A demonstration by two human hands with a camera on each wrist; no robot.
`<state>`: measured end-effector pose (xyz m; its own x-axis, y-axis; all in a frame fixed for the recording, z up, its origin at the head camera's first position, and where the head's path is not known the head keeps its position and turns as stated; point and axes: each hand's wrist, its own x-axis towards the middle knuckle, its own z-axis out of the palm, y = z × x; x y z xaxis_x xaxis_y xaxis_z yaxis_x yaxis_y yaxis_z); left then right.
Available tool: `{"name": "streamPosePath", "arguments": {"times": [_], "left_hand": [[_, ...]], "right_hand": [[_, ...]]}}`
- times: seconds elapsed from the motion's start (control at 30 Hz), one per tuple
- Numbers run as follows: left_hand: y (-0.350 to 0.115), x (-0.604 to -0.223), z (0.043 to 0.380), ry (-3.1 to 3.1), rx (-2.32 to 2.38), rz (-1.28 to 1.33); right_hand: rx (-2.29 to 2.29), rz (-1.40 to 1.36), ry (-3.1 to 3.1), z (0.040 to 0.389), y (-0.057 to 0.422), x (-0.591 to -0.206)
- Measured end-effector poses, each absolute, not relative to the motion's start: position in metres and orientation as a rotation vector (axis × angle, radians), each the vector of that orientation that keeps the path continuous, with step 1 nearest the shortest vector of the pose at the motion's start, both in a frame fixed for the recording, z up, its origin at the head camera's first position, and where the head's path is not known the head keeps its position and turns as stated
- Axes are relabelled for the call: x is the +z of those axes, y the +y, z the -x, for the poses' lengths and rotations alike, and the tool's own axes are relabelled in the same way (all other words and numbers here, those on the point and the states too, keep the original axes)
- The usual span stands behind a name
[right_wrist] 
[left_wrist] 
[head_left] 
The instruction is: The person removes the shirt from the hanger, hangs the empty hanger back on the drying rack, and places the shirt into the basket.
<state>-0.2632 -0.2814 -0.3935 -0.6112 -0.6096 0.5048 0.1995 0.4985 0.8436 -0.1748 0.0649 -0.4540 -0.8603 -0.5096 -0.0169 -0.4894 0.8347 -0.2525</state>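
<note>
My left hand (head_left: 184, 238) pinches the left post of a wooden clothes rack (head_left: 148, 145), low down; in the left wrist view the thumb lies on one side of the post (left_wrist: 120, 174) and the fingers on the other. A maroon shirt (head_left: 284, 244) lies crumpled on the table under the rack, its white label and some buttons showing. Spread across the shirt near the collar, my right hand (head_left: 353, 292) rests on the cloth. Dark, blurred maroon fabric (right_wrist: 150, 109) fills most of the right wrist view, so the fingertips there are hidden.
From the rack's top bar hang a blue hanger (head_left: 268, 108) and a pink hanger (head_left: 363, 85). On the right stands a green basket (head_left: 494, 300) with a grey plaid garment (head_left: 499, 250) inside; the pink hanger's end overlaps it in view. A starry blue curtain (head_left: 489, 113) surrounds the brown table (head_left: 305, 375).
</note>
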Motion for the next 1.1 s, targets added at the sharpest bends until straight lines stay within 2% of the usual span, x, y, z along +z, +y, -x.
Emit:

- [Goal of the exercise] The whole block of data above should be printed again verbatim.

- [Exercise output]
A demonstration by two human hands with a camera on each wrist; no robot.
`<state>`: measured end-effector pose (xyz m; its own x-axis, y-axis; all in a frame fixed for the recording, z up, its origin at the head camera's first position, and where the head's path is not known the head keeps its position and turns as stated; point and axes: each hand's wrist, its own x-axis towards the middle knuckle, its own z-axis out of the palm, y = z × x; x y z xaxis_x xaxis_y xaxis_z yaxis_x yaxis_y yaxis_z); left then right.
Available tool: `{"name": "streamPosePath", "arguments": {"times": [_], "left_hand": [[_, ...]], "right_hand": [[_, ...]]}}`
- times: seconds elapsed from the motion's start (control at 30 Hz), one per tuple
- Numbers run as follows: left_hand: y (-0.350 to 0.115), x (-0.604 to -0.223), z (0.043 to 0.380), ry (-3.1 to 3.1), rx (-2.32 to 2.38), rz (-1.28 to 1.33); right_hand: rx (-2.29 to 2.29), rz (-1.40 to 1.36), ry (-3.1 to 3.1), z (0.040 to 0.389), y (-0.057 to 0.422), x (-0.591 to -0.206)
- Measured end-effector poses, each absolute, not relative to the motion's start: position in metres and orientation as a rotation vector (axis × angle, radians), each the vector of that orientation that keeps the path continuous, with step 1 nearest the shortest vector of the pose at the motion's start, both in a frame fixed for the recording, z up, its origin at the head camera's first position, and where the head's path is not known the head keeps its position and turns as stated
- Axes are relabelled for the call: x is the +z of those axes, y the +y, z the -x, for the poses' lengths and rotations alike, and the tool's own axes are relabelled in the same way (all other words and numbers here, those on the point and the states too, keep the original axes)
- The usual span stands behind a name
[right_wrist] 
[left_wrist] 
[head_left] 
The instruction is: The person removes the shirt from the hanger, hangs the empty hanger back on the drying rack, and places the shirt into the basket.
<state>-0.2632 -0.2814 -0.3935 -0.6112 -0.6096 0.5048 0.1995 0.4985 0.8436 -0.1748 0.0649 -0.4540 -0.8603 -0.5096 -0.0169 -0.4894 0.8347 -0.2525</state>
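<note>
My left hand (head_left: 184, 238) pinches the left post of a wooden clothes rack (head_left: 148, 145), low down; in the left wrist view the thumb lies on one side of the post (left_wrist: 120, 174) and the fingers on the other. A maroon shirt (head_left: 284, 244) lies crumpled on the table under the rack, its white label and some buttons showing. Spread across the shirt near the collar, my right hand (head_left: 353, 292) rests on the cloth. Dark, blurred maroon fabric (right_wrist: 150, 109) fills most of the right wrist view, so the fingertips there are hidden.
From the rack's top bar hang a blue hanger (head_left: 268, 108) and a pink hanger (head_left: 363, 85). On the right stands a green basket (head_left: 494, 300) with a grey plaid garment (head_left: 499, 250) inside; the pink hanger's end overlaps it in view. A starry blue curtain (head_left: 489, 113) surrounds the brown table (head_left: 305, 375).
</note>
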Motion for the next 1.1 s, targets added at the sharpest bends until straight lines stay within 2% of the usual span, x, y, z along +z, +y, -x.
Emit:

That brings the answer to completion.